START Information shown

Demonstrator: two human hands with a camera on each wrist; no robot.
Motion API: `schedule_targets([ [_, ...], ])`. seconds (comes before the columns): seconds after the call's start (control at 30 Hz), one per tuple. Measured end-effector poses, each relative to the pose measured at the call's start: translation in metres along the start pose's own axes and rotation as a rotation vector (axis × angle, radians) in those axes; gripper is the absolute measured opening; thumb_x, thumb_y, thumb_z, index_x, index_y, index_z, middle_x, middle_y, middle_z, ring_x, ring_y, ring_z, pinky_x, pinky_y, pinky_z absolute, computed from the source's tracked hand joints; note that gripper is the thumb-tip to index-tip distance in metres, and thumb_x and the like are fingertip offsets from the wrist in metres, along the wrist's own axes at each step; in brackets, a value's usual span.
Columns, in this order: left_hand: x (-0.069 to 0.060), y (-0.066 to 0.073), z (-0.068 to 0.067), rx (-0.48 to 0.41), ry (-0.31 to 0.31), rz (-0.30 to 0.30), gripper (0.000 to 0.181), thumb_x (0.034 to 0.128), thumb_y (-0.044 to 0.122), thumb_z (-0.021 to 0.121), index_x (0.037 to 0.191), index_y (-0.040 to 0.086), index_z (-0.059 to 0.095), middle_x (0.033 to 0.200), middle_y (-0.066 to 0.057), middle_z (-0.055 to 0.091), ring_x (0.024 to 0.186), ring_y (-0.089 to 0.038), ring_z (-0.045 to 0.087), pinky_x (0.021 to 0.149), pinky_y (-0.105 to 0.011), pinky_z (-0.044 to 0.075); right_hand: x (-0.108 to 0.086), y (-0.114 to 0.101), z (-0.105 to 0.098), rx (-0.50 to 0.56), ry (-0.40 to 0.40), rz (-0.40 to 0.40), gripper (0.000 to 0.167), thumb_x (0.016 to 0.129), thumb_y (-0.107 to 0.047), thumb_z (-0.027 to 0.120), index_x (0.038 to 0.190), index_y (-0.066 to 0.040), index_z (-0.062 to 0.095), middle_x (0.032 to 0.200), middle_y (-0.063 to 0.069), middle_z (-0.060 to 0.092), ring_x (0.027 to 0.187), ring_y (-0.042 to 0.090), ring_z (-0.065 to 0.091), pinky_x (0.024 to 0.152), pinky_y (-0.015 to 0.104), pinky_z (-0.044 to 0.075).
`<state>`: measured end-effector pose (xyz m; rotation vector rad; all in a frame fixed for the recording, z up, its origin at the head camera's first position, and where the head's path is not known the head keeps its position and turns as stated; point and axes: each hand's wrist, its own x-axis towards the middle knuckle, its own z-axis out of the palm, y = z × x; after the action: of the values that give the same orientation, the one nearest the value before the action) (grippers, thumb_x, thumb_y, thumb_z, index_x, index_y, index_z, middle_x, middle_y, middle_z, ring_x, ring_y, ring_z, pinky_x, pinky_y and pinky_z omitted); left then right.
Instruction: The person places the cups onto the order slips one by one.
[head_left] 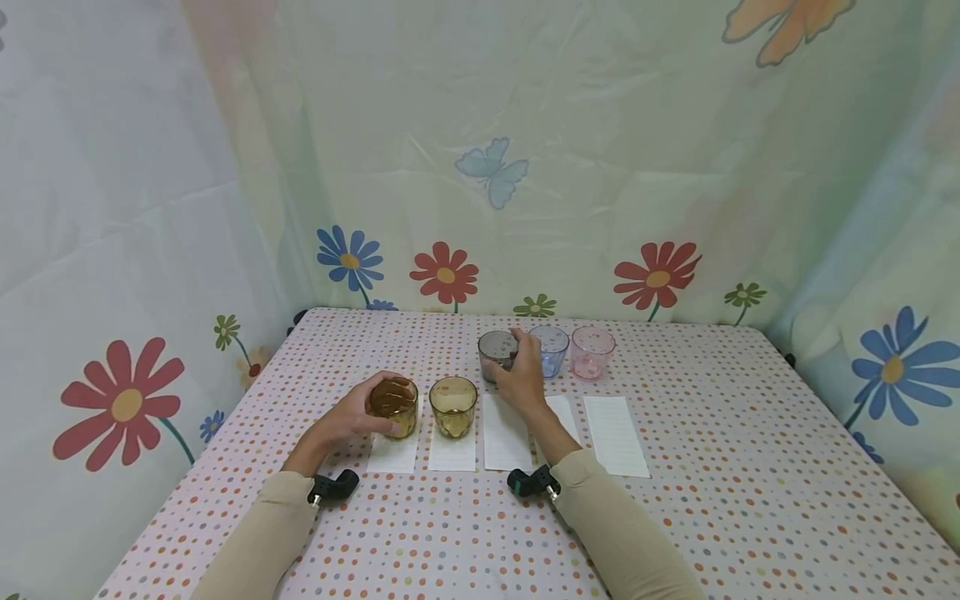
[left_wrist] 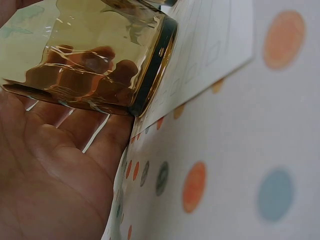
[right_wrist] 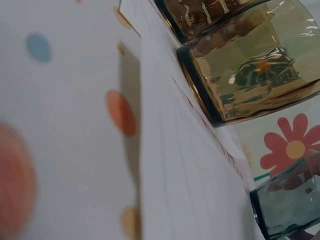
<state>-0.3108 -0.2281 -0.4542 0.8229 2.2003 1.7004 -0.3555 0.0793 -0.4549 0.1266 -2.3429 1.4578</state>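
My left hand [head_left: 351,415] grips an amber glass tumbler [head_left: 403,422] from its left side, thumb in front. In the left wrist view the fingers show through the tumbler's amber wall [left_wrist: 85,60], and its base is at a paper sheet. Just right of it stands a second amber tumbler [head_left: 453,407], untouched. My right hand [head_left: 527,382] holds a grey glass tumbler [head_left: 493,343] at the back, thumb in front and fingers on its right side. Part of the grey tumbler [right_wrist: 285,202] shows at the lower right of the right wrist view.
A blue tumbler [head_left: 553,357] and a pink tumbler [head_left: 592,357] stand right of the grey one. Several white lined paper sheets [head_left: 617,437] lie in a row on the dotted tablecloth [head_left: 712,450]. A flowered curtain [head_left: 570,208] hangs behind the table.
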Motion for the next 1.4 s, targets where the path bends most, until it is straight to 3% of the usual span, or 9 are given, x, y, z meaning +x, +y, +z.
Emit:
schedule_targets([
  [0.33,0.0,-0.001,0.001,0.012,0.008,-0.012,0.075,0.0808,0.006,0.078,0.147,0.006,0.043,0.14,-0.021,0.056,0.129,-0.039,0.054,0.107,-0.047,0.045,-0.004,-0.003,0.001,-0.047,-0.021,0.034,0.089,0.086,-0.026,0.082,0.156,-0.004,0.032,0.151,0.021,0.037,0.133,0.041,0.045,0.111,0.055,0.039],
  [0.63,0.001,0.0,-0.001,0.011,0.004,-0.007,0.075,0.0807,0.005,0.077,0.147,0.004,0.042,0.14,-0.022,0.055,0.13,-0.04,0.053,0.108,-0.048,0.045,-0.004,-0.006,0.0,-0.061,-0.07,0.061,0.088,0.089,-0.029,0.077,0.157,-0.001,0.029,0.153,0.026,0.039,0.139,0.043,0.041,0.114,0.057,0.035],
  [1.1,0.0,0.0,0.0,0.009,-0.004,0.002,0.075,0.0815,0.004,0.076,0.148,0.004,0.041,0.141,-0.022,0.054,0.131,-0.04,0.052,0.108,-0.045,0.045,-0.003,-0.003,0.001,-0.02,-0.084,0.075,0.088,0.09,-0.028,0.075,0.158,-0.002,0.025,0.158,0.023,0.033,0.145,0.042,0.034,0.116,0.056,0.032],
  [1.4,0.0,-0.001,0.0,0.008,-0.001,0.008,0.075,0.0808,0.004,0.077,0.147,0.003,0.042,0.14,-0.023,0.054,0.131,-0.039,0.053,0.108,-0.046,0.045,-0.004,0.002,0.002,0.033,-0.105,0.092,0.088,0.091,-0.029,0.075,0.158,-0.004,0.025,0.155,0.022,0.038,0.14,0.042,0.04,0.113,0.056,0.035],
])
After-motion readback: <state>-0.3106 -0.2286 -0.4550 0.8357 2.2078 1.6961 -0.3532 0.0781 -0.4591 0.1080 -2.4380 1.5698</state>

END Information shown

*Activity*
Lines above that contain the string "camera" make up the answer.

*Problem solution*
Demonstrator: two human hands with a camera on each wrist; no robot.
`<state>`: measured end-effector pose (xyz m; rotation vector rad; all in a frame fixed for the recording, z up, its origin at the head camera's first position, and where the head's path is not known the head keeps its position and turns as stated; point and axes: each hand's wrist, its own x-axis towards the middle knuckle, its own z-axis out of the palm, y = z × x; after the action: of the values that give the same orientation, the one nearest the value before the action) (grippers, thumb_x, thumb_y, thumb_z, index_x, index_y, index_z, middle_x, middle_y, middle_z, ring_x, ring_y, ring_z, pinky_x, pinky_y and pinky_z omitted); left then right.

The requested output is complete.